Eumops chiribaya

Scientific classification
- Domain: Eukaryota
- Kingdom: Animalia
- Phylum: Chordata
- Class: Mammalia
- Order: Chiroptera
- Family: Molossidae
- Genus: Eumops
- Species: E. chiribaya
- Binomial name: Eumops chiribaya Medina, Gregorin, Zeballos, Zamora, & Moras, 2014

= Eumops chiribaya =

- Genus: Eumops
- Species: chiribaya
- Authority: Medina, Gregorin, Zeballos, Zamora, & Moras, 2014

Species of bat

Eumops chiribaya is a species of free-tailed bat found in Peru.

==Taxonomy==
Eumops chiribaya was described as a new species in 2014 by Medina et al.
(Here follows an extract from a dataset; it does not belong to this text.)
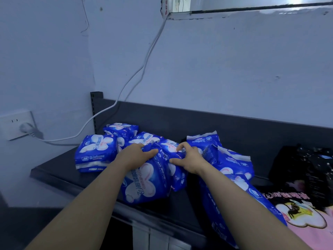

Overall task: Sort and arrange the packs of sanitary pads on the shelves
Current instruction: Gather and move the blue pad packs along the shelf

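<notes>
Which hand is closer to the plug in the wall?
Left. The left hand grips the front blue pack, on the side toward the plug; the right hand pinches the middle pack, farther right.

Two arms in view, one person.

Left hand: bare. Right hand: bare.

Left forearm: uncovered skin from the wrist down to the lower frame edge. Right forearm: likewise uncovered along its whole visible length.

Build: both forearms slim and smooth, tapering evenly to narrow wrists (the wide lens swells them toward the bottom edge, so true proportions are uncertain). Fingers slender, knuckles only lightly marked.

Surface: soft shading along the inner side of each arm. Nails too small and blurred to judge. The frame cuts off both arms below the elbow.
</notes>
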Action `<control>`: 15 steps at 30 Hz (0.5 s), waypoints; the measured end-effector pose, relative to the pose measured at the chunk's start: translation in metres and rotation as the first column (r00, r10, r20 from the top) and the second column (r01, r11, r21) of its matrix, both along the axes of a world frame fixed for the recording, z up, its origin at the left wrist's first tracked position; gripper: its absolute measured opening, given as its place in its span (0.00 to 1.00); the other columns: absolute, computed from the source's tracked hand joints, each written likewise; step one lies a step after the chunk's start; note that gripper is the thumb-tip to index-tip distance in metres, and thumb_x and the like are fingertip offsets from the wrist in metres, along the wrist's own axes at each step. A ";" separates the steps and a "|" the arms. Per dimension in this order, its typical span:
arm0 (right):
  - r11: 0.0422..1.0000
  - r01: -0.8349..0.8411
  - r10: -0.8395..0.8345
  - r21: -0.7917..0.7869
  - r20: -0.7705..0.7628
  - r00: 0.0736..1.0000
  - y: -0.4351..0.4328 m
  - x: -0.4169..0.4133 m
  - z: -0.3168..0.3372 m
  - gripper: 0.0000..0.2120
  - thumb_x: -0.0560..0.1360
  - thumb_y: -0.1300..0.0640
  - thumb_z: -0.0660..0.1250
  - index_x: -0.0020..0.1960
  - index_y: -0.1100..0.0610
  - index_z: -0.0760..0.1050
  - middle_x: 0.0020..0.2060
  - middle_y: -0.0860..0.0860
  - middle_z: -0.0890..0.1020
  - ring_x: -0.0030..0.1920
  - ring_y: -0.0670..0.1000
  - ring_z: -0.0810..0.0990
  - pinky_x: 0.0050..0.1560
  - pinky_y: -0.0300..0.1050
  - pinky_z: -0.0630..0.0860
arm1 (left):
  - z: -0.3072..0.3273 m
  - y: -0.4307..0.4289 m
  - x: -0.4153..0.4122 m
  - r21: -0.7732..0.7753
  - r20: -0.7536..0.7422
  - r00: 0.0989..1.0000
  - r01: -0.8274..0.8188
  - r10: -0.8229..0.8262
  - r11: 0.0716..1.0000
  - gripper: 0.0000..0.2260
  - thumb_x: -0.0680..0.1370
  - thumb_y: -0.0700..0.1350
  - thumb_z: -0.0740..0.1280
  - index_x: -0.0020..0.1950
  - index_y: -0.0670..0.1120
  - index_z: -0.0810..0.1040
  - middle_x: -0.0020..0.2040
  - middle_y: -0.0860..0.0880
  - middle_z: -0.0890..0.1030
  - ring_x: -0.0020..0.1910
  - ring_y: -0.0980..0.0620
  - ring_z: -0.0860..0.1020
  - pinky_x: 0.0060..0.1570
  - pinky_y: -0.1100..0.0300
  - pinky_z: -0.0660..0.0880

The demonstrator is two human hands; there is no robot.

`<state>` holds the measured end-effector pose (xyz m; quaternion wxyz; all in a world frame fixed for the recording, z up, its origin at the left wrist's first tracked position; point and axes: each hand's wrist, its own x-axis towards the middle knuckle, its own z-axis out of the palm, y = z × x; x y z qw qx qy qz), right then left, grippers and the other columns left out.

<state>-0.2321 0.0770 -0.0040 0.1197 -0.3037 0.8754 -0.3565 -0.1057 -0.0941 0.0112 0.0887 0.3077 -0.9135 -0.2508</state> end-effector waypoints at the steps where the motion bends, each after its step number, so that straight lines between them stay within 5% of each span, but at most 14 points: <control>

The holotype had been collected in 2010 in El Algarrobal, Peru. Its species name "chiribaya" refers to the Chiribayans, who were indigenous Peruvians.

==Description==
Eumops chiribaya is considered a medium-sized member of its genus. The holotype (an adult female) had a forearm length of 61.1 mm and a weight of 20.3 g. An adult male specimen had a forearm length of 62.1 mm and a weight of 30.0 g. It can be distinguished from other bats in Peru by its lack of a nose-leaf, tail extending beyond the edge of the uropatagium, large antitragus, reduced tragus, ears joined over the forehead, smooth upper lip, and ears longer than 20 mm.

==Range and habitat==
Eumops chiribaya is endemic to Peru. It has been documented in the type locality of El Algarrobal as well as the Ocoña Valley in the Department of Arequipa. It might be found at elevations from 111-743 m above sea level.